There has been an overwhelming amount of new models hitting HuggingFace. I wanted to kick off a thread and see what open-source LLM has been your new daily driver?

Personally, I am using many Mistral/Mixtral models and a few random OpenHermes fine-tunes for flavor. I was also pleasantly surprised by some of the DeepSeek models. Those were fun to test.

I believe 2024 is the year open-source LLMs will catchup with GPT-3.5 and GPT-4. We're already most of the way there. Curious to hear what new contenders are on the block and how others feel about their performance/precision compared to other state-of-the-art (closed) source models.

top 6 comments

sorted by: hot top controversial new old

[–] xodoh74984 18 points 1 year ago (1 children)

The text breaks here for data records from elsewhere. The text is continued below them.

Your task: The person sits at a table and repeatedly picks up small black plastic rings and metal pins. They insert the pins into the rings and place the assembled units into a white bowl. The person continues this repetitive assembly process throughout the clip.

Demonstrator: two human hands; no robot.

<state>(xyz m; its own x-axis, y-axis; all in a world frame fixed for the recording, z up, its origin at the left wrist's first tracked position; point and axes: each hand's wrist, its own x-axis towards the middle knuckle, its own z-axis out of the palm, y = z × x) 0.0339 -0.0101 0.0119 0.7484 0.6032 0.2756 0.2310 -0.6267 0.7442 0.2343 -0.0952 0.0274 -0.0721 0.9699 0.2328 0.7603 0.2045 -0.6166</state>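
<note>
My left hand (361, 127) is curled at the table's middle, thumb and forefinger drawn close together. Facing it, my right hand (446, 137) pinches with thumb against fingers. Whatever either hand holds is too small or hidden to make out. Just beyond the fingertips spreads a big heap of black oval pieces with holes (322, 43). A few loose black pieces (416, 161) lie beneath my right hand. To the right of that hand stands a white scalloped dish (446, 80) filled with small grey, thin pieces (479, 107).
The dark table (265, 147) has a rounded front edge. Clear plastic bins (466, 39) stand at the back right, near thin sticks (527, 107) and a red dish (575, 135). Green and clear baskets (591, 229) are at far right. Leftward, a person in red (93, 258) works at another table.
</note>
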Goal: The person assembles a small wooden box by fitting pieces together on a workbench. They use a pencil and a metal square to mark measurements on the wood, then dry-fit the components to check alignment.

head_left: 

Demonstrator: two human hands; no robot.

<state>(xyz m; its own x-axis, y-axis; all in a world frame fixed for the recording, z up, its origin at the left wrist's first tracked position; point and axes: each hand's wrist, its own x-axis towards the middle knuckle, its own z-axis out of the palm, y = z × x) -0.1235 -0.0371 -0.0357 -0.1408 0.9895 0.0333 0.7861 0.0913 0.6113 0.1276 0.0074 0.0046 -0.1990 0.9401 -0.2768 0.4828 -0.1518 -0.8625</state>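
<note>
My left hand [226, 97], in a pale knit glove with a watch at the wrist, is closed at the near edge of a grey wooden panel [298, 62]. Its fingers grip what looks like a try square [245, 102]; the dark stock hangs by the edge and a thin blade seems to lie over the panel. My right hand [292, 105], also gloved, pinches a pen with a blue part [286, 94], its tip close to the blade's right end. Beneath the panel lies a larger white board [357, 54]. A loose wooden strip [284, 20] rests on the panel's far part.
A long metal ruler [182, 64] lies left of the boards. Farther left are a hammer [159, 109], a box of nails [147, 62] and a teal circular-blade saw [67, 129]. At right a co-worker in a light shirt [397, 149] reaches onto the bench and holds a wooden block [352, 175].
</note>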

This one is only 7B parameters, but it punches far above its weight for such a little model:
https://huggingface.co/berkeley-nest/Starling-LM-7B-alpha

My personal setup is capable of running larger models, but for everyday use like summarization and brainstorming, I find myself coming back to Starling the most. Since it's so small, it runs inference blazing fast on my hardware. I don't rely on it for writing code. Deepseek-Coder-33B is my pick for that.

Others have said Starling's overall performance rivals LLaMA 70B. YMMV.

[–] Blaed 2 points 1 year ago

What sort of tokens per second are you seeing with your hardware? Mind sharing some notes on what you're running there? Super curious!

[–] [email protected] 7 points 1 year ago (1 children)

I would also be interested in Code-Pilot Models that are reaching for same performance like GitHub or Microsofts paid Models.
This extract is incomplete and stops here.